100 Years Ago: Unit Holds First Training Meeting

Young Men's Christian Association
UW Libraries, Special Collections Curtis 13423.
As soon as the men were enlisted and funding for the unit's equipment secured, plans were made to ready the new recruits for active service. On January 2, 1918, the nascent Base Hospital 50 unit met for the first time in the auditorium of Seattle's central YMCA, located at 909 4th Avenue, which still stands today. A schedule of meetings was mapped out to be held in the State Armory. M.D. Sergeant gave the men setting-up exercises and litter drill.

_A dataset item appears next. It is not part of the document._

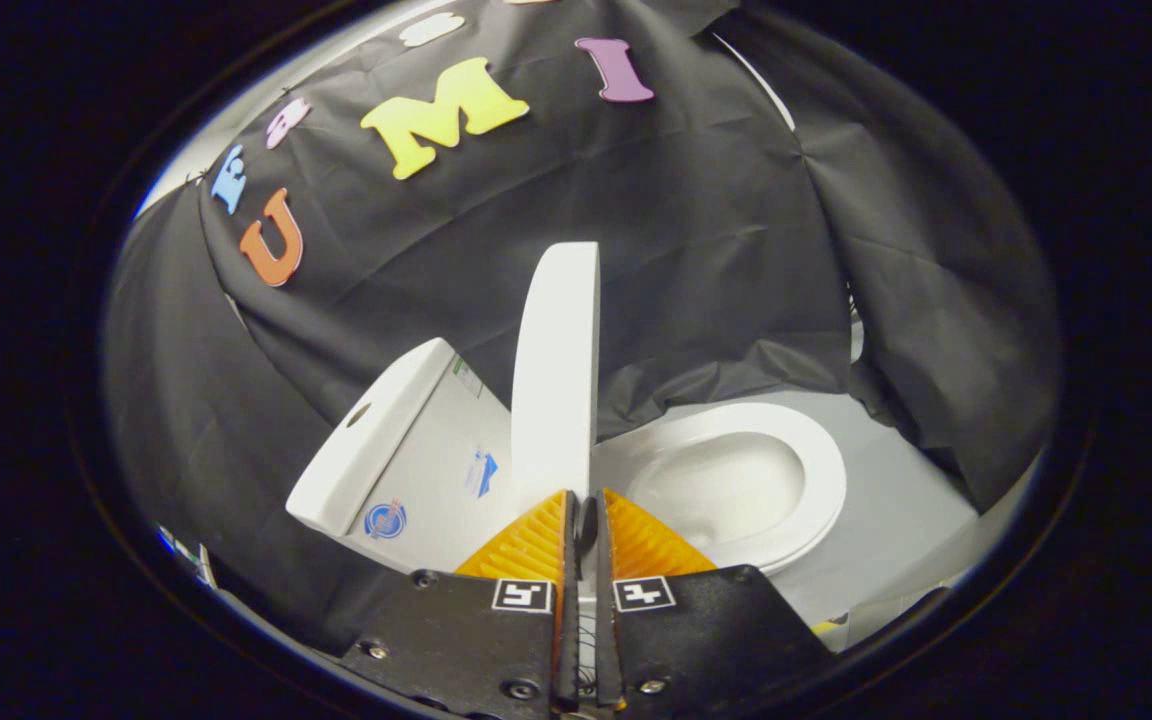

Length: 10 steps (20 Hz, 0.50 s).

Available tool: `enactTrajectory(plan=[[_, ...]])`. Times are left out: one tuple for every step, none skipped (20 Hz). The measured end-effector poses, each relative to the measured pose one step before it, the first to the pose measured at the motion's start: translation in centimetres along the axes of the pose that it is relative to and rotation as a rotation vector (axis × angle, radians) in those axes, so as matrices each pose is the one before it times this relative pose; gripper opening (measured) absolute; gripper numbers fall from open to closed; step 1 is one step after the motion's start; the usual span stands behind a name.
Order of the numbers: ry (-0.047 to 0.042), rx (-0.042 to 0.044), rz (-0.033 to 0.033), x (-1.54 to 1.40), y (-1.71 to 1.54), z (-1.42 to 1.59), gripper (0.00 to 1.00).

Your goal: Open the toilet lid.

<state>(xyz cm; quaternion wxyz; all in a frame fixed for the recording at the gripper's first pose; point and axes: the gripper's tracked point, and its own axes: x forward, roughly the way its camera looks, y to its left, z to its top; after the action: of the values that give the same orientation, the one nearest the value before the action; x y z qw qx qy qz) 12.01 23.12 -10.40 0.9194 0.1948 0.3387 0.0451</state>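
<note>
I've got the black cloth wall (696, 260) draped behind everything, and the white floor (906, 510) showing beyond the bowl. The toilet (806, 520) sits on that floor, seen side-on from where I am. Its cistern (406, 450) is off to one side of my fingers, with stickers on its face that I can't make out. The seat ring (826, 470) lies flat on the bowl on the other side, and the bowl (716, 490) is exposed. The toilet lid (558, 380) stands raised, roughly upright, edge-on to me, rising between cistern and seat, straight ahead of my fingertips. The gripper (586, 505) is right at the lid's lower end. My jaws are nearly together, just a thin dark slit between them. The lid's base meets the fingertips, but whether both fingers (534, 545) are pinching it or merely resting in front of it, I can't tell.
</note>
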Motion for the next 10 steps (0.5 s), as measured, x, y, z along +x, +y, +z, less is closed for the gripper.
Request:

Belle McKay Fraser, superintendent of the children's orthopedic hospital, and afterward chief nurse of the unit, gave lectures on nursing, care of the sick, bed making, and surgical dressings. At these meetings, the men were vaccinated and given their anti-typhoid inoculations. Major Eagleson spent the first three days of each week in January, February, and March studying base hospital organization at Camp Lewis under the direction of Lieutenant Colonel Northington.

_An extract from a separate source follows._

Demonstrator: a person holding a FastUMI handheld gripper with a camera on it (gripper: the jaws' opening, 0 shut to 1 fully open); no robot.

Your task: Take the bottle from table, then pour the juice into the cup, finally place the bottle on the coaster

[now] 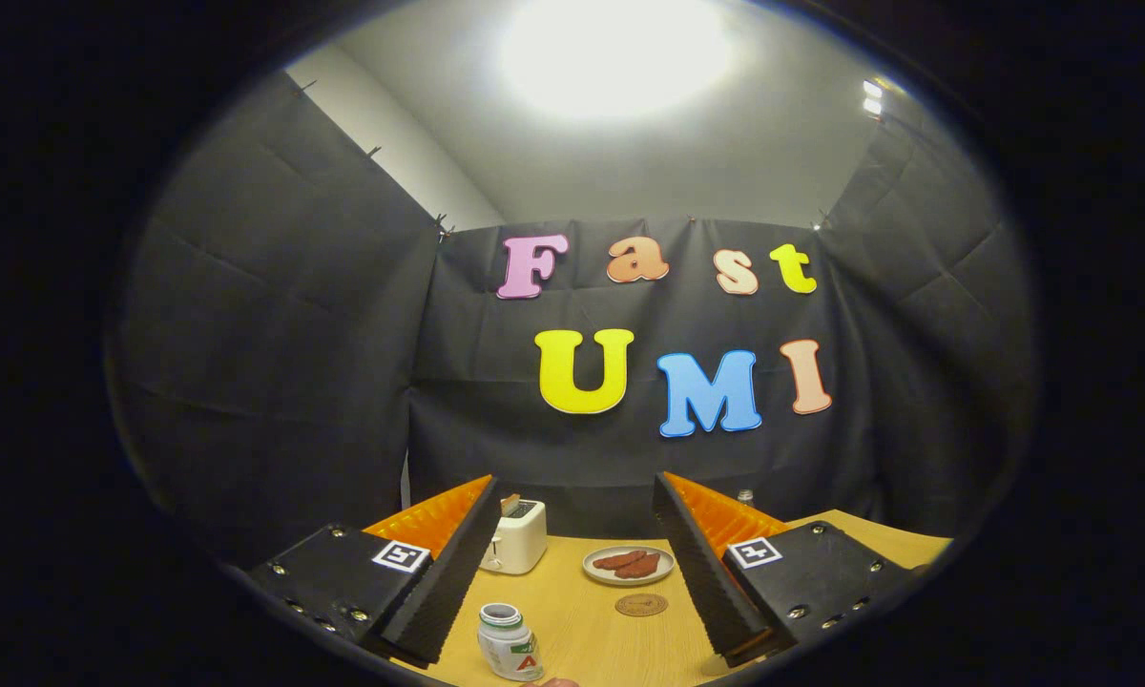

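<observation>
Tool [572,563]: two black ribbed fingers [448,582] on orange backing, spread wide, holding nothing, raised above the tabletop [582,634].

Bottle [508,641]: small, white, green-and-red label, neck open with no cap to be seen; upright between the fingers, nearer the left one and low in the gap, touching neither.

Coaster [641,604]: round, brown, flat; ahead of the fingers, toward the right one, apart from the bottle.

Plate [628,565]: pale, carrying reddish-brown slices; just beyond the coaster.

Toaster [515,536]: white, beyond the left fingertip, near the far tabletop edge.

A small capped object [745,496] peeks over the right finger; identity uncertain. The cup cannot be made out.

Step in hand, as judged: the take, not yet made. Next move calls for lowering the tool, centring the bottle in the gap, then closing on its body while keeping it upright, since the neck is open.

Open room: bare wood between bottle and coaster. Far edge meets the booth wall behind toaster and plate; right tabletop edge runs past the right finger.
</observation>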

Lieutenant Vanderboget gave lectures on first aid based on Mason's Handbook, copies of which were loaned for use of the unit by Major Betts, of Fort Lawton.1

Carlton Lakey Vanderboget was the only child of Richard and Adeline Lakey Vanderboget. Born in Palmyra, New York in 1883, Vanderboget graduated from the University of Buffalo in 1910. A physician, he completed his internship at Seattle General Hospital and later practiced at the Cobb Building alongside many of Seattle's medical practitioners until 1916. As a member of the Washington National Guard (later Army Reserve), Vanderboget first served with General John Pershing along the Mexican border from 1916-1917. He was later called to active service in the regular army and ordered to act as the recruiting officer for Base Hospital 50 on December 3, 1917.2

Vanderboget -- by then a Colonel -- later served in World War II, in the Pacific Theater, where he was captured by the Japanese after the Battle of Corregidor, in the Philippines. He held as a prisoner of war from May, 1942, until Bilibid, the prison where he was being held outside Manila, was liberated in March, 1945.3 At the time of his capture, Vanderboget was the chief medical officer of a laboratory facility for Army General Hospital #2 near Cabcaban, Bataan.

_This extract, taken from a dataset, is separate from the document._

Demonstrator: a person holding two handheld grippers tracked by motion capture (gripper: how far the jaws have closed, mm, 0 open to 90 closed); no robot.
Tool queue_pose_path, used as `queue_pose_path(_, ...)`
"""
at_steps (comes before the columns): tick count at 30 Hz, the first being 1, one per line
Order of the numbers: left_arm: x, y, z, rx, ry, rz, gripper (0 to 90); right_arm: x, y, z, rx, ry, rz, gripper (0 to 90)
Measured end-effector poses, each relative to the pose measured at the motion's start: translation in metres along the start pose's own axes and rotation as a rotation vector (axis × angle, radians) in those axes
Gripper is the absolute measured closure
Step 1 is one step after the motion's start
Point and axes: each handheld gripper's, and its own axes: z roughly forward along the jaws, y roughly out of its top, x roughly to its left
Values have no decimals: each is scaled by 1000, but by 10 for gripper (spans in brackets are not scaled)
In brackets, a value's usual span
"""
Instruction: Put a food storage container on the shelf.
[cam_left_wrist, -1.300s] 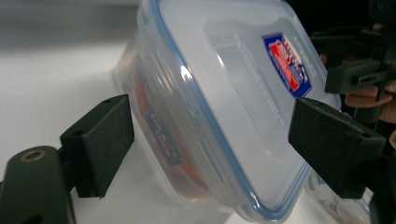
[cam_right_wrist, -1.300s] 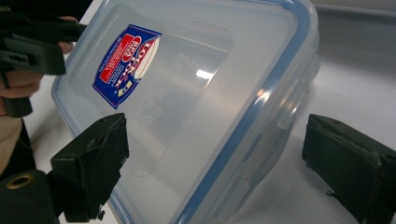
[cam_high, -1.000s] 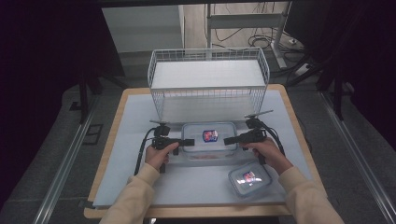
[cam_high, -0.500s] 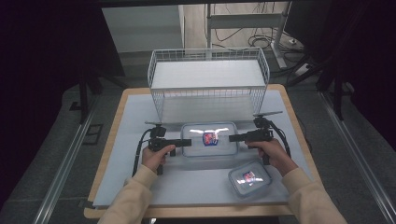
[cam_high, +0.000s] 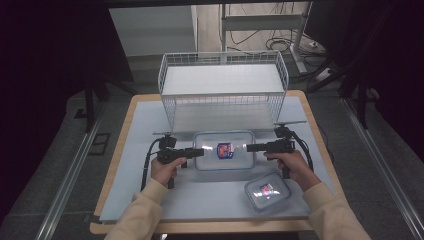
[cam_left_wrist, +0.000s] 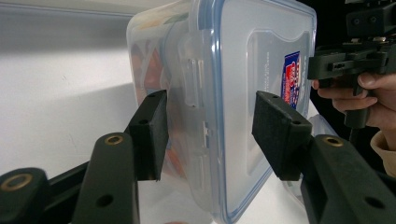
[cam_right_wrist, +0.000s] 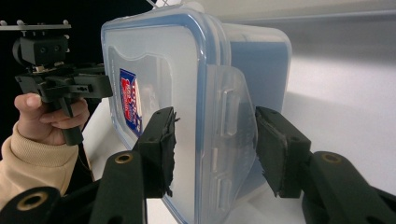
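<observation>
Closing in from both ends, the two tools bracket the large lidded container (cam_high: 223, 150), which lies flat on the surface (cam_high: 150, 120) just in front of the wire basket (cam_high: 223, 90). The left tool (cam_left_wrist: 208, 133) straddles the container's left end at the lid's latch tab, and its jaws have just been closing; a gap shows on both sides, so it is not yet gripping. The right tool (cam_right_wrist: 215, 149) straddles the right end the same way, jaws just closing too, the pads near the latch flap but apparently short of pressing on it. A smaller lidded container (cam_high: 267, 191) sits in front of the large one, toward its right. The step in hand looks like securing a two-ended grasp; next, both tools should clamp evenly before any lift, presumably toward the basket.
</observation>
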Motion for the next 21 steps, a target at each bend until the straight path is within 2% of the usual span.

Two years later, in 1947, he would retire from the military to a small farm near Edmonds, Washington. He died in Edmonds on March 7, 1970. Among his honors, Vanderboget received the Legion of Merit, Purple Heart, and Mexican Service Award. He is buried at Arlington National Cemetery in Arlington, Virginia.



References:
  1. Roster Organized by the Primary POW Camp in Bilibid Prison.
  2. "Army Orders." Seattle Daily Times. December 3, 1917, pg. 8.
  3. Mason, Charles Field. A Complete Handbook for the Hospital Corps of the U. S. Army and Navy and State Military Forces. New York : William Wood and Company, 1906.